When we look at the paintings – perhaps the best expression is chassis, since the paintings are
on wood – we are forced to go beyond the simple recognition of a figuration or “theme” to
concentrate on the colors that create a line or mass of one shape.
This framework of formal simplification – which structures or bases the landscape which refers to the artist’s wishes and memories – also implies a relationship of the painter’s affection with the pictorial tradition of the past, which also used this basis. Here, there is a direct dialogue – internalized in the work, however – with painters that flirted with the European heritage and that started from a point of view of popular art, such as Volpi and his banners, or Lorenzato and his dirt roads and trees, to name only Brazilians. Painters who instigated a look, not only on the figuration or “theme”, but about their formal solutions, especially when small, humble and personal. These solutions are first committed to the painting and second with what they actually represent. They are shapes of color on wood that maybe find identity with the trajectory of a painter like Ellsworth Kelly, who kept apart from minimalism, though he sought simplicity, absorbing abstraction passionately by means of solid colors and lines.

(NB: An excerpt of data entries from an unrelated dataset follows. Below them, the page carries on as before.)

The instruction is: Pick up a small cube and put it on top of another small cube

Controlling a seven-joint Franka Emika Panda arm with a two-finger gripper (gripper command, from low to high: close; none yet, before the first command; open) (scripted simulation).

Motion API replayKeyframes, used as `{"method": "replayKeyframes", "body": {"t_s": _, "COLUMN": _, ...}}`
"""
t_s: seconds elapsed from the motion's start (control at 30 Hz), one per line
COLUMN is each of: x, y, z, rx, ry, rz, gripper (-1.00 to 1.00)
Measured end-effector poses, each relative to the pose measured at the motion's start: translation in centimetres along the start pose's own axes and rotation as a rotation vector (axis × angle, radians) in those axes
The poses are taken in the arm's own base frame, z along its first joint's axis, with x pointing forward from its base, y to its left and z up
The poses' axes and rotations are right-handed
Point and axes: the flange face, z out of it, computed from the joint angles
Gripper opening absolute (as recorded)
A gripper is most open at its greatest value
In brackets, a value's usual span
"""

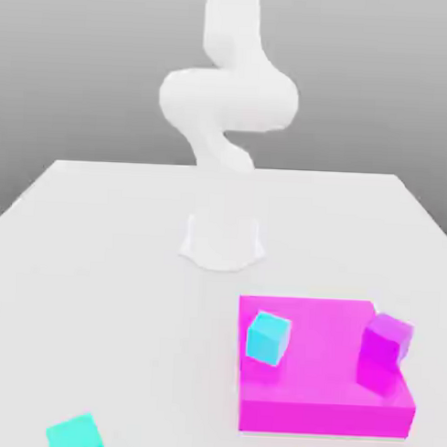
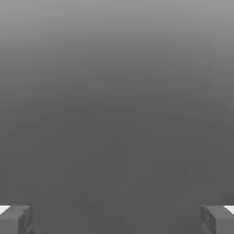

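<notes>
Hand view: my gripper (image 2: 117, 219) w/ fingers (image 2: 16, 219) spread wide, nothing between. Exterior view: turquoise cube (image 1: 74, 433) on table (image 1: 97, 258), near front-left edge, well apart from magenta block (image 1: 326, 378). No readable writing.

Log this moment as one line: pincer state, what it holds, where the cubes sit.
pincer: open, empty | turquoise cube: on table | sky-cyan cube, purple cube: on magenta block | stacking: not started
</notes>
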Motion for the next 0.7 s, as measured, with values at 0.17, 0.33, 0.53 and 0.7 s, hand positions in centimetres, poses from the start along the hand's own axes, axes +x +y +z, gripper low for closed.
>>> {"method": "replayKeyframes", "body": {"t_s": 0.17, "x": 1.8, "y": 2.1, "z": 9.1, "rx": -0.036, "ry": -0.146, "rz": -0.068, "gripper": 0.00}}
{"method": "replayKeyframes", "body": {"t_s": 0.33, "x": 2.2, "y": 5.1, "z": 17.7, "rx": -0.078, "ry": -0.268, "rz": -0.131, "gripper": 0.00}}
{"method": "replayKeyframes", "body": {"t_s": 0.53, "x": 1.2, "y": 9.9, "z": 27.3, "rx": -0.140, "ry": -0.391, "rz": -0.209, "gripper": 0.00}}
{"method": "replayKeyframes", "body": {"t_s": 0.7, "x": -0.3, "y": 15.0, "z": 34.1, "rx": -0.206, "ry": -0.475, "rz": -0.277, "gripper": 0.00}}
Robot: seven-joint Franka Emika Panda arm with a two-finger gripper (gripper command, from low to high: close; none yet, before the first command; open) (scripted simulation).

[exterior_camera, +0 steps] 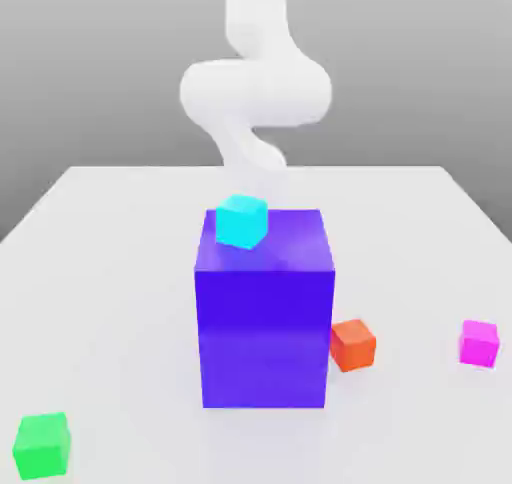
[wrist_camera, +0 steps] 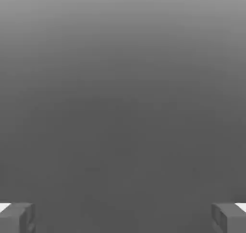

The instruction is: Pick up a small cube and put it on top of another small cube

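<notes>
Magenta small cube [exterior_camera: 479, 341], cyan cube [exterior_camera: 241, 221], purple-blue block [exterior_camera: 265, 312]

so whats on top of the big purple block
A small cyan cube sits on the purple block, near its top's front corner on the exterior view's left. The block hides the table behind it.

Desk [exterior_camera: 120, 272]: smooth, matt, pale grey-white, faint soft shadows, no grain
Big purple-blue block [exterior_camera: 265, 322]: smooth, slight sheen on top face, plastic-like
Small cube [exterior_camera: 479, 342], magenta: flat, even, matt
Orange-red cube [exterior_camera: 352, 345], green cube [exterior_camera: 41, 445], cyan cube [exterior_camera: 241, 221]: same smooth untextured finish
Arm [exterior_camera: 255, 92]: white, smooth, softly glossy like moulded plastic
End effector [wrist_camera: 123, 217] fingers [wrist_camera: 17, 217]: dull grey, matt, flat-faced, white edges
</notes>
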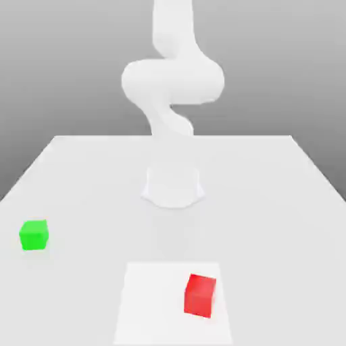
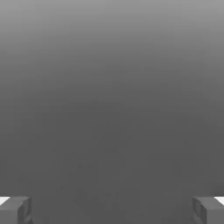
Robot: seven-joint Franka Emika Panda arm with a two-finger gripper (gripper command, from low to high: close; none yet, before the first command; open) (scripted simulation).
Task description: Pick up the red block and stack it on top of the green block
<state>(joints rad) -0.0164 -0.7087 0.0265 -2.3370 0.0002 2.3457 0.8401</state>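
Well apart from the red block (image 1: 200, 296), the claw (image 2: 112, 211) hangs empty, spread wide.

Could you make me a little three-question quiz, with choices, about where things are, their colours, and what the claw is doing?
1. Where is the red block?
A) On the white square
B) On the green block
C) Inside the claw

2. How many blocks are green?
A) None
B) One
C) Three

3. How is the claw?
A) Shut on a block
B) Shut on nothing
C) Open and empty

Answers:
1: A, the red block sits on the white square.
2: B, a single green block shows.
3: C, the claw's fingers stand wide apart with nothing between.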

The same affective relationship the artist cultivates with the different choices of “themes” is
established in the game the construction of formal structures, since the conversation is not with the solution itself, but with what it has of personal and non transferable. How to bring light in one line? How to make one point shine on a black canvas? These issues are raised and brought into dialogue with artists of other generations, which somehow can only exist in silence of look and in the hard and daily work in the studio.
In this context, Patricia Leite’s work, with a career of over twenty years, can transit between
abstract and figurative, without ranks, by a hedonism that seeks past and lost paradises, while
reiterating pleasure, present in the act of painting with paints and brushes: colors, lines, shapes, composition, canvas, image.